George Stigler had more influence on the economic analysis of regulation than any of his contemporaries. How does his contribution help us to understand regulation today? That is the question I will try to answer in my talk.

I will start by summarizing what his contribution to the economic analysis of regulation was. This is easy, since it consisted almost entirely of two short, readable articles. The first was his 1962 Journal of Law and Economics article with Claire Friedland entitled ‘What Can Regulators Regulate? The Case of Electricity.’ The second was his 1971 article in The Bell Journal of Economics and Management Science on the theory of economic regulation. The 1962 piece argued that regulation had no effect on electricity rates and the 1971 article famously laid out the ‘capture’ theory of regulation: ‘Regulation is acquired by the industry,’ Stigler argued, ‘and is designed and operated primarily for its benefit.’ If you think about it, the two stories could be contradictory, at least in certain circumstances. How can regulation be operated for the benefit of the industry and yet have no effects? 
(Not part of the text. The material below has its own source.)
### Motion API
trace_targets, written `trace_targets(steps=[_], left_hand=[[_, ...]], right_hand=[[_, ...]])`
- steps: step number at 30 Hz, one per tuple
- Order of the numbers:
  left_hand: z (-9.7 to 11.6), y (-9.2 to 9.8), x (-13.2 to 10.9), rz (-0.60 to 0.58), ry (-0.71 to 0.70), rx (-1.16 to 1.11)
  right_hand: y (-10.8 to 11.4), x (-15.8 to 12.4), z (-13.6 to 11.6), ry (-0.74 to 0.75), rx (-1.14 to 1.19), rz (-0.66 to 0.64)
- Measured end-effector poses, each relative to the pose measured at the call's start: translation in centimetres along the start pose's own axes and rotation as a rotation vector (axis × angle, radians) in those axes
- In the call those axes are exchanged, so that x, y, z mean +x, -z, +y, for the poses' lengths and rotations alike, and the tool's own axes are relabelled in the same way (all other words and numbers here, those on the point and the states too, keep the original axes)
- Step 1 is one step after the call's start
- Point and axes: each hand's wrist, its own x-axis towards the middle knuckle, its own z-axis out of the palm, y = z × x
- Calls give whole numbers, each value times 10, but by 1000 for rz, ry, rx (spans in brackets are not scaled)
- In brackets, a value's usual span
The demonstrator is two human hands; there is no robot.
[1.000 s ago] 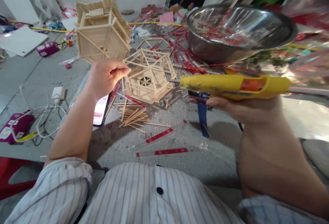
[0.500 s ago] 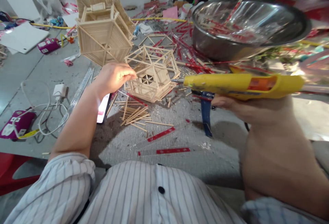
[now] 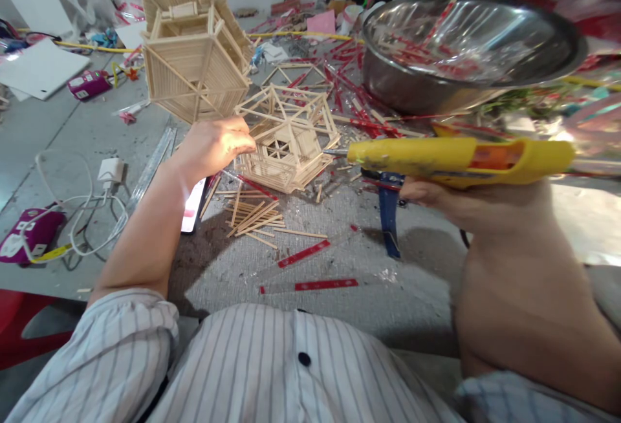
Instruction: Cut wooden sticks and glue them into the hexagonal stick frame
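Note:
My right hand (image 3: 490, 206) is wrapped round a yellow hot glue gun (image 3: 417, 159) with a blue trigger. The gun's metal nozzle meets, or nearly meets, the right side of a six-sided wooden stick frame (image 3: 301, 138). At that frame's left edge, my left hand (image 3: 218, 141) has its fingers closed on the sticks; the fingertips are partly hidden. Behind my left hand stands a taller model (image 3: 179, 80) built of the same thin sticks. Loose wooden sticks (image 3: 255, 216) lie in a pile in front of the frame.
A large steel bowl (image 3: 466, 86) with red-marked wrappers stands behind the gun. A phone (image 3: 193, 206) lies under my left forearm. White cables and a charger (image 3: 111, 171) are to the left. Red-and-clear wrappers (image 3: 325, 284) lie near the front.
Almost nothing differs. My left hand has shifted very slightly left at the frame's edge, while the glue gun stays at the same spot.

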Motion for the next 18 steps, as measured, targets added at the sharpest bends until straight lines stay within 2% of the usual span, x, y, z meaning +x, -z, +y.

I’ll deal with a couple of explanations for this contradiction. One is that Stigler altered his views between 1962 and 1971. Another is that he characteristically stated his premises and conclusions boldly and without much qualification. This style played a part in his influence. I’ll give some examples of perhaps too much boldness in a memorial lecture to be delivered at the ‘Stigler in the 21st Century Conference’ to be held on November 8-9 2017 at the George J. Stigler Center for the Stufy of the Economy and the State.

That said, the more important reason for his influence was in the questions he posed. In the 1962 paper it was, ‘What are the actual, as opposed to the ostensible, effects of regulation?’ Today this sounds like a no-brainer. Back then, as I can attest personally, it was quite eyebrow-raising. In the 1971 paper it was, ‘What kind of regulation will emerge from a political process in which all the players, including the regulators, are self-regarding?’ That, too, seems like an obvious question today. But it was highly controversial back then—especially the self-regarding regulators part. And I must say that much mischief is still created by ignoring that bit.
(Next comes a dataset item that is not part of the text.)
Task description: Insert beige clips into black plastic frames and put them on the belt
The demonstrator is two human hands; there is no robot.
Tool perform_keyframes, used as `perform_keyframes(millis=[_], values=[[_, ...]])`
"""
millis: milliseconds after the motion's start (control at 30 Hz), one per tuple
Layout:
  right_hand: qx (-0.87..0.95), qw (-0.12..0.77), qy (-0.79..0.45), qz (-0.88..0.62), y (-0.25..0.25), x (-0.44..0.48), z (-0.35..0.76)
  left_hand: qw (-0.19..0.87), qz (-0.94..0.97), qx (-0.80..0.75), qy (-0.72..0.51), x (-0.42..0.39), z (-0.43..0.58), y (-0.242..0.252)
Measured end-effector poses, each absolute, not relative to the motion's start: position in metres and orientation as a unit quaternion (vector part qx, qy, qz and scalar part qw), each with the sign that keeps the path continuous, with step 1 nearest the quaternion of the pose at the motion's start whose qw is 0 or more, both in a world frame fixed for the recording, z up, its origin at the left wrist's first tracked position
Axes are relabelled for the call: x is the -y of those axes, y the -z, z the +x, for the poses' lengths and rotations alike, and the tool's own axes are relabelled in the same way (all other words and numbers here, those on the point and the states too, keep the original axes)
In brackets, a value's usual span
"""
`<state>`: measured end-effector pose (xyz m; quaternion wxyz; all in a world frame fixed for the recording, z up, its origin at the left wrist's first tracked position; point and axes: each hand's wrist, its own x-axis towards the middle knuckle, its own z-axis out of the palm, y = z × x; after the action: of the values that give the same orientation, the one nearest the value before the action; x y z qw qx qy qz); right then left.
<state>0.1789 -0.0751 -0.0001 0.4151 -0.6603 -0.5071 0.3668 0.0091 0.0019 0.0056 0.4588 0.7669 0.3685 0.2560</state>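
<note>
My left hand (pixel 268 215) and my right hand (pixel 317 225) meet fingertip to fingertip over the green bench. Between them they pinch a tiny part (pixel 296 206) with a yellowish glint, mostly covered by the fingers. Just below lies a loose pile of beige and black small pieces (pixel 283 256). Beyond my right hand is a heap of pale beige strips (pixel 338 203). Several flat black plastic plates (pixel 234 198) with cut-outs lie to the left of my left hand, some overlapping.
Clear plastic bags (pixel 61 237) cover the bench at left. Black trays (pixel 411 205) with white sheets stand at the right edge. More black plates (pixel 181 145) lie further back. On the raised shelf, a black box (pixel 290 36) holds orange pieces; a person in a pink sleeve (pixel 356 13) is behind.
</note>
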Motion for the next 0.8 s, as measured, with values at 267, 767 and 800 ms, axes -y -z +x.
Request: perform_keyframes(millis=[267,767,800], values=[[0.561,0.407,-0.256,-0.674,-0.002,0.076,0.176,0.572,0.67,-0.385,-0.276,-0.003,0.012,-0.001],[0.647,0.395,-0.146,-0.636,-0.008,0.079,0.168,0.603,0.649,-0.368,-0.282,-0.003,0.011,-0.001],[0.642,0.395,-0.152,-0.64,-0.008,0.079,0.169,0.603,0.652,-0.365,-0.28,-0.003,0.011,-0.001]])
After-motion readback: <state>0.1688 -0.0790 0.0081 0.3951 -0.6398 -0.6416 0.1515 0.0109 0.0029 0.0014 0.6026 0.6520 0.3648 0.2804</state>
Economists at least, by and large, do not ignore it. Nor do they, by and large, accept the ostensible goals of regulation at face value. We’re not totally innocent here—the hunt for externalities to be extirpated by empowering the selfless graduates of our elite universities continues. But serious scholarship on regulation has been irrevocably altered by the questions Stigler posed.

The answers are important, too. You should treat the effects of regulation like any economic problem. Set out a counterfactual without regulation and then compare the regulated outcome to the counterfactual outcome. In predicting the effects, you should not ignore the importance of collective action by interested parties. In particular, expect that the elements that shape effective collective action (organization and information) will also shape the distribution of gains and losses from regulation. The reason is that the regulators won’t make you a gainer unless they perceive that to be best for them, and you need to solve a collective action problem to shape their perception.

‘The hunt for externalities to be extirpated by empowering the selfless graduates of our elite universities continues.’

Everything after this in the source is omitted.